**EXERCISE INSTRUCTIONS**
From the first line of the material below to the line containing "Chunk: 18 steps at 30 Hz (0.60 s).", repeat every line exactly and add nothing.
::::::
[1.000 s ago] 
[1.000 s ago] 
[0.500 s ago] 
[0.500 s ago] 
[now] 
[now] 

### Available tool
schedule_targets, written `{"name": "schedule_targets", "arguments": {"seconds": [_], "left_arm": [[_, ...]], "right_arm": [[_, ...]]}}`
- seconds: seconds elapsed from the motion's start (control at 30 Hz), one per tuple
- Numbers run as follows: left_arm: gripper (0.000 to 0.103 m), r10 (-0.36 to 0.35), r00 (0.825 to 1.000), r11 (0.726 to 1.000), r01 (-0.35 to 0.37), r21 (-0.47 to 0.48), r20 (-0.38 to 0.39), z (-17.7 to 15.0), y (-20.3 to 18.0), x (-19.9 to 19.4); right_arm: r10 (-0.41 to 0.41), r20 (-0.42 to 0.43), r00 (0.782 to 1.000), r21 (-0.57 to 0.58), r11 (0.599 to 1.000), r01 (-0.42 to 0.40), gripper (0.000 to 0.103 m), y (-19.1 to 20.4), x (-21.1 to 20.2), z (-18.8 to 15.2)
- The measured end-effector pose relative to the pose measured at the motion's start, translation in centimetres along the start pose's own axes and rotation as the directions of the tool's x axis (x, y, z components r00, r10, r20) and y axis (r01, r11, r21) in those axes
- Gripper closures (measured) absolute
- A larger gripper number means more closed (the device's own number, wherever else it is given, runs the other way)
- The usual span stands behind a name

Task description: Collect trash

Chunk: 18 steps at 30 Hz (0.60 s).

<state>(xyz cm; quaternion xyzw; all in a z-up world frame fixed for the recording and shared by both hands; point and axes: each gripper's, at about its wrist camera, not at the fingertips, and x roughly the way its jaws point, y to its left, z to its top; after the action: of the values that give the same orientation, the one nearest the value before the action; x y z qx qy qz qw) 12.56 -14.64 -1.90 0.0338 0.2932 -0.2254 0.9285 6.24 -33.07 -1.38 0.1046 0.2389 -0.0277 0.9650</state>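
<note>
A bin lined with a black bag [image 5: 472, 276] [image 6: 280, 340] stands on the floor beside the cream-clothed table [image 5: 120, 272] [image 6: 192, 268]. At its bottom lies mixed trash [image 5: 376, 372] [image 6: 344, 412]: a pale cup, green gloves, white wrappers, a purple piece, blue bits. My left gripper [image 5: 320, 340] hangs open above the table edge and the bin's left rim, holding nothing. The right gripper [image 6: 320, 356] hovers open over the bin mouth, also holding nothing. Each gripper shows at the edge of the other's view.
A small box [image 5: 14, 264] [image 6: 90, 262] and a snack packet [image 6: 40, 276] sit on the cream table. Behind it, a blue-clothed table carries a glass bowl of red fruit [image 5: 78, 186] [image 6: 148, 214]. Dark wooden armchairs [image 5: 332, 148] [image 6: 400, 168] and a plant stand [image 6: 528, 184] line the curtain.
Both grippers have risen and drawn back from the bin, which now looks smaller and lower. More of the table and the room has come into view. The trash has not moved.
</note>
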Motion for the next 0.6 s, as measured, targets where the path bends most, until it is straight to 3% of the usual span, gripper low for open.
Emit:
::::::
**RESPONSE FOR THIS EXERCISE**
[1.000 s ago] 
[1.000 s ago] 
[0.500 s ago] 
[0.500 s ago] 
[now] 
[now] 

### Available tool
schedule_targets, written `{"name": "schedule_targets", "arguments": {"seconds": [_], "left_arm": [[_, ...]], "right_arm": [[_, ...]]}}`
- seconds: seconds elapsed from the motion's start (control at 30 Hz), one per tuple
- Numbers run as follows: left_arm: gripper (0.000 to 0.103 m), r10 (-0.36 to 0.35), r00 (0.825 to 1.000), r11 (0.726 to 1.000), r01 (-0.35 to 0.37), r21 (-0.47 to 0.48), r20 (-0.38 to 0.39), z (-17.7 to 15.0), y (-20.3 to 18.0), x (-19.9 to 19.4); right_arm: r10 (-0.41 to 0.41), r20 (-0.42 to 0.43), r00 (0.782 to 1.000), r21 (-0.57 to 0.58), r11 (0.599 to 1.000), r01 (-0.42 to 0.40), gripper (0.000 to 0.103 m), y (-19.1 to 20.4), x (-21.1 to 20.2), z (-18.8 to 15.2)
- The measured end-effector pose relative to the pose measured at the motion's start, translation in centimetres along the start pose's own axes and rotation as the directions of the tool's x axis (x, y, z components r00, r10, r20) and y axis (r01, r11, r21) in those axes
- Gripper closures (measured) absolute
- A larger gripper number means more closed (the device's own number, wherever else it is given, runs the other way)
- The usual span stands behind a name

Task description: Collect trash

Chunk: 18 steps at 30 Hz (0.60 s).

There's no more to the output.